I agree with cfu, of course, but would just add that this is informal and spoken, not written, usage.


----------



## Flaminius

Hello *Nun-Translator*,

Perhaps it is more indicative of how I picked my Hebrew but I am surprised to find that מחית תפוחים זה טוב is informal and spoken.  What would be the appropriate written form?


----------



## Nunty

In speech and if I were writing to a friend I use זה like "is" in English. In more formal writing I would probably recast the sentence.


----------



## cfu507

Nun-Translator said:


> In speech and if I were writing to a friend I use זה like "is" in English. In more formal writing I would probably recast the sentence.


 
Me too.
I would say מחית תפוחים זה בריא  , something better would be  אכילת מחית תפוחים טובה לבריאות, or something else maybe...
However, Adam's suggestion is accepted too.


----------



## בעל-חלומות

To me, מחית תפוחים זה טוב sounds a bit weird. I think I would use אני אוהב מחית תפוחים or מחית תפוחים טעימה לי.

Actually, I think I would say רסק תפוחים instead of מחית תפוחים, unless there's a difference between the two that I'm not aware of, but that's not the point.


----------



## אדם

So in some situations you can use זה as is? What situations does this apply to?


----------



## cfu507

My answer refers to situation in which after the word "is" there is an adjective or an adjective clause:
When the word "is" comes after the words _he, she, it, a name of a person, an animal or a place, this, there_, then the word "is" is omitted; otherwise it can be replaced by זה in Hebrew.
After a name of a person we mostly say הוא/היא, if necessary.
Maybe I forgot something.


----------



## Tamar

The word 'is' is of course a verb, anything that perceeds that is the subject. So the verb 'to be' actually links the subject to the adj. In Hebrew in order to do that we use אוגד [oged]. As cfu said, it could be זה (in spoken language). 
And I would like to add: you can also use הוא/היא according to the subject's gender, not just when using people's names.


----------



## אדם

So can I say: הכדור זה לבן
or is this more appropriate: הכדור אוגד לבן
?


----------



## Tamar

I'm sorry Adam, I wasn't clear... *אוגד is a* *term in Hebrew linguistics*. הוא, היא are words that sometimes get the function of אוגד. 

The ball is white. הכדור לבן or הכדור הוא לבן. I've just realized something I didn't notice before (!). To me the first sentence talks of a specific ball.
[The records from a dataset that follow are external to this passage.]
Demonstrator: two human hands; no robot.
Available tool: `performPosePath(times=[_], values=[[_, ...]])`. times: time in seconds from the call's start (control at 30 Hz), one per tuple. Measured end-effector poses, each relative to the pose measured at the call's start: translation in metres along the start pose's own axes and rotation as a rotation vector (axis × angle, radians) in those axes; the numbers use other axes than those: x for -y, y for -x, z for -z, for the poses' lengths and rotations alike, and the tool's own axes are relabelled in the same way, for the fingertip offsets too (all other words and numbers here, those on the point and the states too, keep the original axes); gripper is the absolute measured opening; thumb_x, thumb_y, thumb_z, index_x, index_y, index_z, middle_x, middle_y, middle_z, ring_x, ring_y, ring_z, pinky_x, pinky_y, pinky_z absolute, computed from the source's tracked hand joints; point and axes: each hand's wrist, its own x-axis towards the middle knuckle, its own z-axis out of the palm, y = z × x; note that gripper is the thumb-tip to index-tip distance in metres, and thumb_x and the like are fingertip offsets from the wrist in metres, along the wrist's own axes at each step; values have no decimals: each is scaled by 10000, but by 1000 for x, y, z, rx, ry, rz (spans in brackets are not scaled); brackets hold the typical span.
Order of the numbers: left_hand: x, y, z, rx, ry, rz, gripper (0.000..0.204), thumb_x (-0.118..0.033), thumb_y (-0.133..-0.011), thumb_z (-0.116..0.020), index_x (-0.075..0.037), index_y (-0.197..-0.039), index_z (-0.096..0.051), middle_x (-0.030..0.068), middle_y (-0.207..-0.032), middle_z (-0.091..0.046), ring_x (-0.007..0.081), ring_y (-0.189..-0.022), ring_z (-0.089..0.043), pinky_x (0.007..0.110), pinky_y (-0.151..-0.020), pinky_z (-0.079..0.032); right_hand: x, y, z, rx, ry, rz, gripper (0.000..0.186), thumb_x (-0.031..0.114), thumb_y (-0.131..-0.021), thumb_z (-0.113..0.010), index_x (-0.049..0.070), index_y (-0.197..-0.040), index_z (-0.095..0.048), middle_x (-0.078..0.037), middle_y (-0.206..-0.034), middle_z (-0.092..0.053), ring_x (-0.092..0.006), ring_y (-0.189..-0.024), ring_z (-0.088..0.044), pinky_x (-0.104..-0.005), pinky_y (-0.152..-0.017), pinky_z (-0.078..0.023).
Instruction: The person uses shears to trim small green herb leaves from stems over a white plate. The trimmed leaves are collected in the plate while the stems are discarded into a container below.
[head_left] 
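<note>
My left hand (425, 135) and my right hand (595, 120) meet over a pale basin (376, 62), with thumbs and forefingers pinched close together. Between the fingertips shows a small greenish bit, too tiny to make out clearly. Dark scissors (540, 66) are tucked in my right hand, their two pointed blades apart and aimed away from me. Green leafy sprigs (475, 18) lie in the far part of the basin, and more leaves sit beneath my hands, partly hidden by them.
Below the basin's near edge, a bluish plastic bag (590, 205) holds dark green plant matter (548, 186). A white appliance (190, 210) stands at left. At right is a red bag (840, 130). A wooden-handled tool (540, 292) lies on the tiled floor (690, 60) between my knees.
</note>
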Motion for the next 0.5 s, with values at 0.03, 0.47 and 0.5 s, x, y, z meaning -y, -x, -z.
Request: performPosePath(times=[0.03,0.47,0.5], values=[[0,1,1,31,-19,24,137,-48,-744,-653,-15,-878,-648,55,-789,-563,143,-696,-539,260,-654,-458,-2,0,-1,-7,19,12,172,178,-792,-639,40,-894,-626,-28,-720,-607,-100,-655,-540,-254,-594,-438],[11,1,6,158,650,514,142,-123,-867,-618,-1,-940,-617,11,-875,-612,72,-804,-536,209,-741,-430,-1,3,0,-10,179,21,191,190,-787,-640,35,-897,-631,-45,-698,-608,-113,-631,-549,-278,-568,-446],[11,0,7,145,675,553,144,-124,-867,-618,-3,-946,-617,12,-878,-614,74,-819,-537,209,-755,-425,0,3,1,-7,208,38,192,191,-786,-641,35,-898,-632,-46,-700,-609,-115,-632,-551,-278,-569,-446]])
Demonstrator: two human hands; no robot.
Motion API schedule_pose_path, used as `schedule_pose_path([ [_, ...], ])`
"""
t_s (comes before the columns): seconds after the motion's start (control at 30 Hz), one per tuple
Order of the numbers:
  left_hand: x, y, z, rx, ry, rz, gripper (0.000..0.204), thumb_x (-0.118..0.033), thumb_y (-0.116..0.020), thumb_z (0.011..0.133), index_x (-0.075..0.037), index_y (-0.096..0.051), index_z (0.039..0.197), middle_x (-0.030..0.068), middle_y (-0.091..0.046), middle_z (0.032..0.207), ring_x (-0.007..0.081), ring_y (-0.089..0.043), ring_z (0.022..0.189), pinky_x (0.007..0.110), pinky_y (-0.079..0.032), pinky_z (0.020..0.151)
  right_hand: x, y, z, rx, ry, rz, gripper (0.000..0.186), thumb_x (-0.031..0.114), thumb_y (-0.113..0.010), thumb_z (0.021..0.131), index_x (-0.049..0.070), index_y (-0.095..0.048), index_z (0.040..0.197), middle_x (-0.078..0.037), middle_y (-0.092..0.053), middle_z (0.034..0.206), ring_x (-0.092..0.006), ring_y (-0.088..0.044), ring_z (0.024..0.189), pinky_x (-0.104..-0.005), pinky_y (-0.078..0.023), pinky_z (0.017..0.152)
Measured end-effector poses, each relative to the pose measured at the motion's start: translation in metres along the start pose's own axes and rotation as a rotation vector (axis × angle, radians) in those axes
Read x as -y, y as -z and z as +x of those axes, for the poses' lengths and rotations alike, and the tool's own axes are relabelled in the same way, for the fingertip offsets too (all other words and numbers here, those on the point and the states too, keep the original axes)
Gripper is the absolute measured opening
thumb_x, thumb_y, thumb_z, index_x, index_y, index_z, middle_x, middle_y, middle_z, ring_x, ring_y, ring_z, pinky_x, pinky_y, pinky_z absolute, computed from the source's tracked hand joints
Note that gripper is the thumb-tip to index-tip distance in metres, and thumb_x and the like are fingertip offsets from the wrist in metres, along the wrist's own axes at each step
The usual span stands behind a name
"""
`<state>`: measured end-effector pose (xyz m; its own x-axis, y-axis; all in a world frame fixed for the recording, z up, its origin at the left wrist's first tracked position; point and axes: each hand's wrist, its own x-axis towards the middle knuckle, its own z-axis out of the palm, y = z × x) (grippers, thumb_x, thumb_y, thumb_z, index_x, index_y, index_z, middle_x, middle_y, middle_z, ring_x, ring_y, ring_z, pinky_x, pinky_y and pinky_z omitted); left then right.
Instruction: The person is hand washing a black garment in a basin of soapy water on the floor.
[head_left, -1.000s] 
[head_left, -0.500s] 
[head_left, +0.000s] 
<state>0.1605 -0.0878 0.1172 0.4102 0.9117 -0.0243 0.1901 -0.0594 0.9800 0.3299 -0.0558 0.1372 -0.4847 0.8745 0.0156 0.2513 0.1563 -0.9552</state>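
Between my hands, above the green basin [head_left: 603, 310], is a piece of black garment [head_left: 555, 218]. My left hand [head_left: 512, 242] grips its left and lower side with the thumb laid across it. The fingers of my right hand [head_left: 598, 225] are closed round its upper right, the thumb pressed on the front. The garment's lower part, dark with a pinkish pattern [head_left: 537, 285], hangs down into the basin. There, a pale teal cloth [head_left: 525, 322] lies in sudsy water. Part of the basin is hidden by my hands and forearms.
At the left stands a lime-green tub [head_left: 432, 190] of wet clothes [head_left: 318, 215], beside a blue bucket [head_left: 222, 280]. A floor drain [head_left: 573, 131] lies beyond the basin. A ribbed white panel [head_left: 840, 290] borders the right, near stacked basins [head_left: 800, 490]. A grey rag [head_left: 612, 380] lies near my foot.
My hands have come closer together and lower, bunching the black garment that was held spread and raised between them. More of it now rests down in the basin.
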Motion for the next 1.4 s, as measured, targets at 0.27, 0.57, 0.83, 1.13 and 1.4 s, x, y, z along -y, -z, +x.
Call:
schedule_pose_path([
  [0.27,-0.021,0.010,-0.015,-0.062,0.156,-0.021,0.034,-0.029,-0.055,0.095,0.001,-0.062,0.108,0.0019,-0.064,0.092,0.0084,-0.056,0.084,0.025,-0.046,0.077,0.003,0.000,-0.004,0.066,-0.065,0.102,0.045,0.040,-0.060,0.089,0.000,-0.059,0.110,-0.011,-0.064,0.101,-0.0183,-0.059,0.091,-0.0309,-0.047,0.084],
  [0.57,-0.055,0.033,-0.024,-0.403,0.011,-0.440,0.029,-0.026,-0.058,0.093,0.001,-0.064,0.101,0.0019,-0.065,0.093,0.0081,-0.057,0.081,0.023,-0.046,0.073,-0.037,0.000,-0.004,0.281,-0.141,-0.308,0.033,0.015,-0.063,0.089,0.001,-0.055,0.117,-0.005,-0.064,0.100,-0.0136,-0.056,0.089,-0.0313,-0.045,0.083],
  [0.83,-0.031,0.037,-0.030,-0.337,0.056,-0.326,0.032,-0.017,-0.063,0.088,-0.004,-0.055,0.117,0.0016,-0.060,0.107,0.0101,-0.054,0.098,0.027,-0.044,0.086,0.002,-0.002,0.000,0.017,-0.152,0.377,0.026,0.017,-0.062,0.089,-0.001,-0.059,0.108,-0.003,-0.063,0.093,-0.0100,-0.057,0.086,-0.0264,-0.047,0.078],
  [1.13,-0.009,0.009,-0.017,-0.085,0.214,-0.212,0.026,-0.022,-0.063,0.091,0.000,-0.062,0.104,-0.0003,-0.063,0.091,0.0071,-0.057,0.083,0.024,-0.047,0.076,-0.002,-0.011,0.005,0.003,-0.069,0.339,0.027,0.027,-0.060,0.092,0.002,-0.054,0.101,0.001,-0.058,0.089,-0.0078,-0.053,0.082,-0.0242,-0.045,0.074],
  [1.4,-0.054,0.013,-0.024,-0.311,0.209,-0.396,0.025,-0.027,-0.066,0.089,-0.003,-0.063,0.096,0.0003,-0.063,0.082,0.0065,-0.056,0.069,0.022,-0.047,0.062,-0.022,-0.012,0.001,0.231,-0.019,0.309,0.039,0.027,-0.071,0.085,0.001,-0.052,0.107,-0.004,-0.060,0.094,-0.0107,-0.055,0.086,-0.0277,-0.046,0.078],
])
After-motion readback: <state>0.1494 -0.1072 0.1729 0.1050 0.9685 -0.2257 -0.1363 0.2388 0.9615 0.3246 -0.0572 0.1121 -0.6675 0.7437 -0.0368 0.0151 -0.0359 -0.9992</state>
The second seems to me as a "general truth", like "the ball is round" 
הכדור הוא עגול. 
מחית תפוחים זה בריא, מחית תפוחים היא טעימה, to me these two sentences state a general truth, and maybe that's why we can use היא or זה (?) 
(I think I've just complicated everything , even for myself).
Does that make sens?


----------



## אדם

I think maybe because in the first one your saying הכדור לבן - the white ball. Where in the second one your saying הכדור הוא לבן - the ball is white. 

It seems to me like in the first example your talking about a ball and decided to say its color, whereas in the second your specifically saying "the ball is white".

i.e. For sentence one:
Adam: I'm looking for my white ball.
Yoni: Oh, it's over there.

For the second one:
Adam: I'm looking for my ball.
Yoni: What color is it?
Adam: It is white.
Yoni: Oh, it's over there.

Does that make sense? -- Of course, I could be wrong about that. So correct me if I am.


----------



## Nunty

אדם said:


> I think maybe because in the first one your saying הכדור לבן - the white ball. Where in the second one your saying הכדור הוא לבן - the ball is white.


In Hebrew there is no "is/am/are"; that is, there is no present tense conjugation of the verb "to be".
הכדור לבן is "the ball is white".
הכדור הוא לבן is also "the ball is white".
הכדור הלבן is "the white ball". (Note that the definite article is required for the adjective, too.)
כדור לבן is "a white ball". (There is  no indefinite article in Hebrew.)



אדם said:


> It seems to me like in the first example your talking about a ball and decided to say its color, whereas in the second your specifically saying "the ball is white".
> 
> i.e. For sentence one:
> Adam: I'm looking for my white ball.
> Yoni: Oh, it's over there.



אדם: אני מחפש את הכדור הלבן שלי.
יוני: הנה, הוא שם.​ 


אדם said:


> For the second one:
> Adam: I'm looking for my ball.
> Yoni: What color is it?
> Adam: It is white.
> Yoni: Oh, it's over there.



אדם: אני מחפש את הכדור שלי.
יוני: באיזה צבע?
אדם: הוא לבן.
יוני: הנה, הוא שם.​ 


אדם said:


> Does that make sense? -- Of course, I could be wrong about that. So correct me if I am.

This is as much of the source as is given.